Thompson e Pforr (2005) ratificam que ambas as Escolas têm feito contribuições importantes para elevar a compreensão sobre redes políticas, através do desenvolvimento de conceitos, teorias e métodos de investigação. E sistematizam, a partir de Börzel (1998), as diferenças contidas entre as duas abordagens, conforme mostra o Quadro 2:

ESCOLA DE INTERMEDIAÇÃO DE INTERESSES

(Rede Política como uma ferramenta analítica)

ESCOLA DE GOVERNANÇA (Rede Política como uma forma de

governança) DEFINIÇÃO

Um quadro geral para analisar mudanças do Estado/sociedade, em relações públicas políticas.

DEFINIÇÃO

Uma forma particular de governança, uma mudança real na estrutura de governo que reflete mudanças nos relacionamentos entre Estado e sociedade.

PODER EXPLICATIVO

Usado para explicar todos os tipos de relações entre agentes públicos e privados na definição das políticas públicas.

• Os atores fazem ligações

(negócios/preferências business-like e relacionamentos/interesses mútuos) para negociar e implementar políticas;

• Articulações compõem a estrutura da rede política;

• Articulações analisadas dentro desta estrutura (framework);

• Redes políticas refletem o status e o poder de interesses particulares;

• Influências da eficácia dos processos de decisão política e dos resultados.

PODER EXPLICATIVO

Uma combinação de teorias relevantes (metanálise – abordagem teórica) é usada para explicar tipos específicos de relações entre mediadores públicos e privados na definição das políticas públicas.

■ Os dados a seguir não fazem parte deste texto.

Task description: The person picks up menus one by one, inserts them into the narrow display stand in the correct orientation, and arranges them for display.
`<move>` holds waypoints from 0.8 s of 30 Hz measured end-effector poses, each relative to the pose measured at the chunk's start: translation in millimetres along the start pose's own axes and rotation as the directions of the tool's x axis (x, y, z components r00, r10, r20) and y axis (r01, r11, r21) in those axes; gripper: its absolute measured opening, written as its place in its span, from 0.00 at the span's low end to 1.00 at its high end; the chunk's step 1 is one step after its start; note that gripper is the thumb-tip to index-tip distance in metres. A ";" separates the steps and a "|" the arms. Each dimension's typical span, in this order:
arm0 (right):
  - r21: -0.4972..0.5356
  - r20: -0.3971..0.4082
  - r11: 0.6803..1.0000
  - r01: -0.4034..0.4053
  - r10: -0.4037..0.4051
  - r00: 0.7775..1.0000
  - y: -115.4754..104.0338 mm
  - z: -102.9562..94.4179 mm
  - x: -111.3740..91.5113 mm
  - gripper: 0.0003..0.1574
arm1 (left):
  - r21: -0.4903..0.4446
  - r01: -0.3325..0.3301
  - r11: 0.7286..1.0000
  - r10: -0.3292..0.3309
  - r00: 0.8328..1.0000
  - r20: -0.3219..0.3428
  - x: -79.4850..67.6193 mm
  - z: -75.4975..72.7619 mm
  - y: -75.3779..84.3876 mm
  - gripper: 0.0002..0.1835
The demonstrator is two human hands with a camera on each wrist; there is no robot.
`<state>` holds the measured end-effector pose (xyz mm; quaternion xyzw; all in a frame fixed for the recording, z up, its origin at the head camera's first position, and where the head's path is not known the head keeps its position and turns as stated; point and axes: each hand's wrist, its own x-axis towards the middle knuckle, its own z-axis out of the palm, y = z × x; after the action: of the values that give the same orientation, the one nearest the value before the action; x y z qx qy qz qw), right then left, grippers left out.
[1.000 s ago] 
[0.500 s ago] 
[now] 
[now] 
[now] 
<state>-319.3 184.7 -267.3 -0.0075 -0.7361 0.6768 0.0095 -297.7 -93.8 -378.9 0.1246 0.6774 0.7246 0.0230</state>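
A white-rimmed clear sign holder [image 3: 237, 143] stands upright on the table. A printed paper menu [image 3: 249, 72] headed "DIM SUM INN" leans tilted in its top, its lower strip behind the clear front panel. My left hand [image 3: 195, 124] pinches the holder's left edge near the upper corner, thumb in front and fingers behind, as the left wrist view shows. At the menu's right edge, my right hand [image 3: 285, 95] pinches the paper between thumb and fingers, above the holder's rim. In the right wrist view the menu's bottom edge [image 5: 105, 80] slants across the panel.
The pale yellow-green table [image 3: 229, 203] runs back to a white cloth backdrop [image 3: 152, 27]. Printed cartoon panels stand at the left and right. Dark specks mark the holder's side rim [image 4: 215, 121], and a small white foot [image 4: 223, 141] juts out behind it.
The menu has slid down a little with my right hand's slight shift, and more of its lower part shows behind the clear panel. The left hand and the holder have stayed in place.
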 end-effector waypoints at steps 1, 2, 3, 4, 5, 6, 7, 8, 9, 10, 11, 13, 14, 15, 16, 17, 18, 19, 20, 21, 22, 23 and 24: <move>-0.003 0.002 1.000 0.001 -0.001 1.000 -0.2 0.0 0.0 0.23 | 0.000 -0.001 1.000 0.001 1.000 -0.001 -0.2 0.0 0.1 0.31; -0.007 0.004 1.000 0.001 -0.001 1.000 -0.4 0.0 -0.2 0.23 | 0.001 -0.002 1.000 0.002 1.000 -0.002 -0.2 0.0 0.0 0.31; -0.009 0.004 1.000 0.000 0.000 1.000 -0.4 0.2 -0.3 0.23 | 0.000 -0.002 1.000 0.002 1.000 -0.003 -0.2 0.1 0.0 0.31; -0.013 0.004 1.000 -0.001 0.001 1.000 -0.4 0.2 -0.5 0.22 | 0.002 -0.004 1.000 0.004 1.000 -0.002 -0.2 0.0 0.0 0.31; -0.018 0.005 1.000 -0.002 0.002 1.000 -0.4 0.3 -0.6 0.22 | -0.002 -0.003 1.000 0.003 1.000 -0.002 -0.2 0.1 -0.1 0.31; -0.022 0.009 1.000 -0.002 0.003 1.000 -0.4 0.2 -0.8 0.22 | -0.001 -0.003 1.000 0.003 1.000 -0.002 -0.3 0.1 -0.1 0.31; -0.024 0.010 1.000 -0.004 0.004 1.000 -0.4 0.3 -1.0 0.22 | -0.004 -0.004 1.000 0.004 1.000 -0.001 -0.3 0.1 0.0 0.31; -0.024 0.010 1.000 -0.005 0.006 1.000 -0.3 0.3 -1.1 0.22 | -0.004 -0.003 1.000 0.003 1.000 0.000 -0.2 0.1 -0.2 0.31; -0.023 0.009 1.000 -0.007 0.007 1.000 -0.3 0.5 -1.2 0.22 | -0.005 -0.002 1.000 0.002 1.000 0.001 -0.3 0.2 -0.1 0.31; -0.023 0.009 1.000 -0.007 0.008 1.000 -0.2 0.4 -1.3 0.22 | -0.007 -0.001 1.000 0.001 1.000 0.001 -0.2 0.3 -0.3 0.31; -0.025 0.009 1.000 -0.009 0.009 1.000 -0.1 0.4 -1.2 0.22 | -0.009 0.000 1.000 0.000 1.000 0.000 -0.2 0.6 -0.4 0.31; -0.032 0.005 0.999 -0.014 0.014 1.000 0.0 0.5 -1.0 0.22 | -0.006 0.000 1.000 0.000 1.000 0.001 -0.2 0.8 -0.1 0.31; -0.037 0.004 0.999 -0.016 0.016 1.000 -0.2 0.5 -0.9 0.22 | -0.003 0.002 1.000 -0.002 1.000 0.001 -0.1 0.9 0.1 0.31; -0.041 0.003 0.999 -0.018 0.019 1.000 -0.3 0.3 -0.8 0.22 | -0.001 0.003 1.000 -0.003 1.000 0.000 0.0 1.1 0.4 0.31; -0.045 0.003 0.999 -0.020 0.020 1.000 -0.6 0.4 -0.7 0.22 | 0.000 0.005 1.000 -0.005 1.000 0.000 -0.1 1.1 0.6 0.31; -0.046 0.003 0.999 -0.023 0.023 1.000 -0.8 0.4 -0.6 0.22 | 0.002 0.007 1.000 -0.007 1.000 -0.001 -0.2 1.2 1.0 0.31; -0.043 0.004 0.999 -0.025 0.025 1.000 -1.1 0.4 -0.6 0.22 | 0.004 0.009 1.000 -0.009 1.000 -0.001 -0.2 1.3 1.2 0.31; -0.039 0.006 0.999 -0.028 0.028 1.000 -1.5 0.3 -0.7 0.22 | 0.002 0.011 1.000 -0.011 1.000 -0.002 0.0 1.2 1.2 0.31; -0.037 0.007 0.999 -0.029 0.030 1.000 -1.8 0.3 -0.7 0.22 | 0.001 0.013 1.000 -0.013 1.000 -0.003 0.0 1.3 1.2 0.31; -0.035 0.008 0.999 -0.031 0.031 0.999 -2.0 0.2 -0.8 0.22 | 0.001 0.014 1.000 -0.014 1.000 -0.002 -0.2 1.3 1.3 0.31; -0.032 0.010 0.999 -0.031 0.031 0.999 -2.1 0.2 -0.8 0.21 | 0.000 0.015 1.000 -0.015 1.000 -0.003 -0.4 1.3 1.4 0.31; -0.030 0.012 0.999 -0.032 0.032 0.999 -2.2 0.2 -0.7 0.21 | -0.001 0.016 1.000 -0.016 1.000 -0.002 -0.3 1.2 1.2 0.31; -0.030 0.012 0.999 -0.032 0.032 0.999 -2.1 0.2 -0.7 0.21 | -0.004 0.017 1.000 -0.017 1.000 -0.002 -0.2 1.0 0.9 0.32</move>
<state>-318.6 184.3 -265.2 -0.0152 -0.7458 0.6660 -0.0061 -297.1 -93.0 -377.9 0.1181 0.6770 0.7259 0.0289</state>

• Atores formam relacionamentos flexíveis para compartilhar recursos e ação coletiva em políticas;

• Relacionamentos flexíveis são parte de um processo contínuo de fazer políticas;

• Reconhece a dificuldade de determinar a influência das redes políticas sobre a eficácia dos processos de decisão política e dos resultados.

PERSPECTIVAS

Um modelo relativamente simples que pode eficazmente descrever as redes políticas como elas são.

•Descritiva; • Prática.

PERSPECTIVAS

Um modelo que pode ajudar a descrever como deveriam ser as redes políticas.

• Prescritivas; • Teórica. PROBLEMAS

• Estática;

• Não é possível ajudar a explicar como as redes políticas alteram-se;

• Não é possível ligar sistematicamente a natureza de uma rede política com os caracteres e resultado do processo político.

PROBLEMAS • Idealista;

• Não se constituem numa teoria próspera, portanto tem poder explicativo limitado; • Não considera a resistência à mudança e outras ambiguidades e lacunas.

Quadro 2: Duas abordagens para o Estudo de Redes Políticas. Fonte: Thompson e Pforr (2005, p. 2).

A partir da análise deste quadro explicativo, que apresenta uma visão panorâmica das duas abordagens, e com bases nas considerações de Börzel (1998), conclui-se que a existência de redes políticas, que refletem no status relativo ou no poder de interesses particulares em uma área política, influencia (mas não determina) os resultados políticos; como também ressalta que a estrutura da rede tem uma grande influência sobre a lógica de interação entre os membros das redes, de tal forma que afetam tanto no processo como no resultado da política. Nesse sentido, a rede política apresenta-se como um instrumento de análise para examinar as relações de trocas institucionalizadas entre o Estado e a sociedade.